(TASK PROMPT)
Could you retype all of the data below exactly as given?

(SOURCE DATA)
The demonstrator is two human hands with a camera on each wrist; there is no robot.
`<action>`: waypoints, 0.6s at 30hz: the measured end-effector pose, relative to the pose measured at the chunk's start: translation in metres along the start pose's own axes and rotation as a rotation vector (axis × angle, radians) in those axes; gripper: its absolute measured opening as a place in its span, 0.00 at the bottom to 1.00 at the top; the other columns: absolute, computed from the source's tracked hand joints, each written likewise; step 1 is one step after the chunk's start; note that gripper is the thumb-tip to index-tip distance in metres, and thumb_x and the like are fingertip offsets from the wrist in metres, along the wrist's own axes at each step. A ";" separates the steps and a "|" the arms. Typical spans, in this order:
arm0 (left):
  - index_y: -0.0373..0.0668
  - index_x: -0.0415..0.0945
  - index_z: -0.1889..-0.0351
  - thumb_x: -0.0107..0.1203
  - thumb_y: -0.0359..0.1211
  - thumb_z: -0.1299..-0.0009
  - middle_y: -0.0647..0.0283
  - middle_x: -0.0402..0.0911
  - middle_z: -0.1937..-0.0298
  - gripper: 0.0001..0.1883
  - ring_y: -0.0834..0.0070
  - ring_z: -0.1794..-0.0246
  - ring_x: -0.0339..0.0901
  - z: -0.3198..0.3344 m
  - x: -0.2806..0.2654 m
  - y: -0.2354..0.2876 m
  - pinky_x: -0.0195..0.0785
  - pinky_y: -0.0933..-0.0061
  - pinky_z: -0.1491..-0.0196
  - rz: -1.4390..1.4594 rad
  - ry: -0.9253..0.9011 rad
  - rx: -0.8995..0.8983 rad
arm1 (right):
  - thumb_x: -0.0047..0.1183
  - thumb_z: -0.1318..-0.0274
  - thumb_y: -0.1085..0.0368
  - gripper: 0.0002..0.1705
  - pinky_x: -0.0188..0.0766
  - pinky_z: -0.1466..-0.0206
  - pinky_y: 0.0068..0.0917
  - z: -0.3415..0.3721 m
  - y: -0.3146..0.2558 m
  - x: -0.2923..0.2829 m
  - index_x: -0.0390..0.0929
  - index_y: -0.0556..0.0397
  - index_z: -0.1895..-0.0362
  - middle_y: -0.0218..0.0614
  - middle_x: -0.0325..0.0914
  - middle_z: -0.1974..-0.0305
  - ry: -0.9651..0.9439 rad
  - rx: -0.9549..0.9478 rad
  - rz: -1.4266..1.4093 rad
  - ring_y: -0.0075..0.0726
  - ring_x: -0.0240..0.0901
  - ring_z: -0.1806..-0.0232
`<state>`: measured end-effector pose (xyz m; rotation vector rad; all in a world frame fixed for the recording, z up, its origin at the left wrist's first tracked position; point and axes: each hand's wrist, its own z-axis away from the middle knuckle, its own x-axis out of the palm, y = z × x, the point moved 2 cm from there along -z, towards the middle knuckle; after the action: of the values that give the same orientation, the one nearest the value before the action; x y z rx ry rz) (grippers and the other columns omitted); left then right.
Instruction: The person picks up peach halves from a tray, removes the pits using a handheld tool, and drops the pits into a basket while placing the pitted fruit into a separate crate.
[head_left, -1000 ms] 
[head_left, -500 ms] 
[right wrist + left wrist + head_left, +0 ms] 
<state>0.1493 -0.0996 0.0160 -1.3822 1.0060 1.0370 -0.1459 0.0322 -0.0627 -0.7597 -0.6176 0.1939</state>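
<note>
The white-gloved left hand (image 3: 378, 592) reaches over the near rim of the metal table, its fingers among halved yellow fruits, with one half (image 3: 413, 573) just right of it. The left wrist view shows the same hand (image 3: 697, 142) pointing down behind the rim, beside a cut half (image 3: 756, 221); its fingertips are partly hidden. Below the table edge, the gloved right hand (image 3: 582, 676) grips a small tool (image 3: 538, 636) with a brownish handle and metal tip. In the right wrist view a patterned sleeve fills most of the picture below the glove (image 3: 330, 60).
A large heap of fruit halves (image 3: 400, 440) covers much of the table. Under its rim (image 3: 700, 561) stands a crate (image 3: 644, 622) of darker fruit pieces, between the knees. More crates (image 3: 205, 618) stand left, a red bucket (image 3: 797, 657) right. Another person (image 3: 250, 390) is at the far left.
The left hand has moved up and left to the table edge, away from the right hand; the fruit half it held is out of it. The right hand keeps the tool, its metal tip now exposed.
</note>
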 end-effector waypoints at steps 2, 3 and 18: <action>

(WRITTEN ANSWER)
The demonstrator is two human hands with a camera on each wrist; there is no robot.
`<action>`: waypoints, 0.6s at 30hz: the measured end-effector pose, relative to the pose measured at the chunk's start: translation in metres along the start pose's own axes and rotation as a rotation vector (axis × angle, radians) in those axes; gripper: its absolute measured opening as a place in its span, 0.00 at the bottom to 1.00 at the top; the other columns: absolute, computed from the source's tracked hand joints, each written likewise; step 1 is one step after the chunk's start; note that gripper is the thumb-tip to index-tip distance in metres, and thumb_x and the like are fingertip offsets from the wrist in metres, along the wrist's own axes at each step. A ";" separates the steps and a "|" the arms. Typical spans, in this order:
arm0 (left):
  - index_y: -0.0373..0.0668
  - index_x: -0.0415..0.0945
  - index_z: -0.1889..-0.0351
  - thumb_x: -0.0107..0.1203
  - thumb_y: -0.0359..0.1211
  - thumb_z: -0.1299..-0.0009
  - middle_y: -0.0647..0.0283
  - middle_x: -0.0402..0.0911
  - middle_z: -0.1937..-0.0298
  - gripper: 0.0001..0.1883
  - ring_y: -0.0834..0.0070
  - ring_z: -0.1794..-0.0246
  - ring_x: -0.0339..0.0901
  - z: -0.3198..0.3344 m
  - x: -0.2806..0.2654 m
  - y: -0.2354..0.2876 m
  - pinky_x: -0.0195..0.0785
  - pinky_y: -0.0933..-0.0061
  - pinky_z: -0.1491..-0.0196
  - rz: -1.4390..1.4594 rad
  - ry: -0.9253..0.9011 rad
  - rx: -0.8995..0.8983 rad
arm1 (right):
  - thumb_x: -0.0047..0.1183
  - thumb_z: -0.1318..-0.0274
  - thumb_y: -0.1085..0.0368
  - gripper: 0.0002..0.1705
  - pinky_x: -0.0188..0.0766
  - pinky_z: -0.1466..-0.0206
  - pinky_y: 0.0068..0.0917
  - z: -0.3415..0.3721 m
  - y: -0.3146..0.2558 m
  - x: -0.2923..0.2829 m
  - index_x: -0.0390..0.0929
  - index_y: -0.0556..0.0397
  - index_z: -0.1895..-0.0362
  - middle_y: -0.0218..0.0614
  - middle_x: -0.0325..0.0914
  - middle_z: -0.1974..-0.0305
  - ry: -0.9651..0.9439 rad
  - rx: -0.9549..0.9478 rad
  - rz: -1.4266..1.4093 rad
  - ring_y: -0.0075..0.0726
  - ring_x: -0.0240..0.0901
  - ring_z: -0.1806..-0.0232
`<state>`: measured end-effector pose (xyz m; rotation vector rad; all in a world frame fixed for the recording, z up, its origin at the left wrist's first tracked position; point and axes: each hand's wrist, its own z-axis away from the middle knuckle, its own x-axis out of the palm, y = z × x, the point moved 2 cm from there along -z, towards the middle knuckle; after the action: of the values that give the same orientation, the one nearest the value before the action; x y z rx ry rz) (grippers and the other columns omitted); left then right.
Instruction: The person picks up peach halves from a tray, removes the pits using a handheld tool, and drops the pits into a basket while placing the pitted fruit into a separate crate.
[head_left, -1000 ms] 
[head_left, -500 ms] 
[right wrist + left wrist + head_left, +0 ms] 
<state>0.1493 -0.0996 0.0160 -1.3822 1.0060 1.0370 -0.1459 0.0322 -0.0627 -0.7597 -0.6176 0.1939</state>
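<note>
The white-gloved left hand (image 3: 378, 592) reaches over the near rim of the metal table, its fingers among halved yellow fruits, with one half (image 3: 413, 573) just right of it. The left wrist view shows the same hand (image 3: 697, 142) pointing down behind the rim, beside a cut half (image 3: 756, 221); its fingertips are partly hidden. Below the table edge, the gloved right hand (image 3: 582, 676) grips a small tool (image 3: 538, 636) with a brownish handle and metal tip. In the right wrist view a patterned sleeve fills most of the picture below the glove (image 3: 330, 60).
A large heap of fruit halves (image 3: 400, 440) covers much of the table. Under its rim (image 3: 700, 561) stands a crate (image 3: 644, 622) of darker fruit pieces, between the knees. More crates (image 3: 205, 618) stand left, a red bucket (image 3: 797, 657) right. Another person (image 3: 250, 390) is at the far left.
The left hand has moved up and left to the table edge, away from the right hand; the fruit half it held is out of it. The right hand keeps the tool, its metal tip now exposed.
</note>
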 end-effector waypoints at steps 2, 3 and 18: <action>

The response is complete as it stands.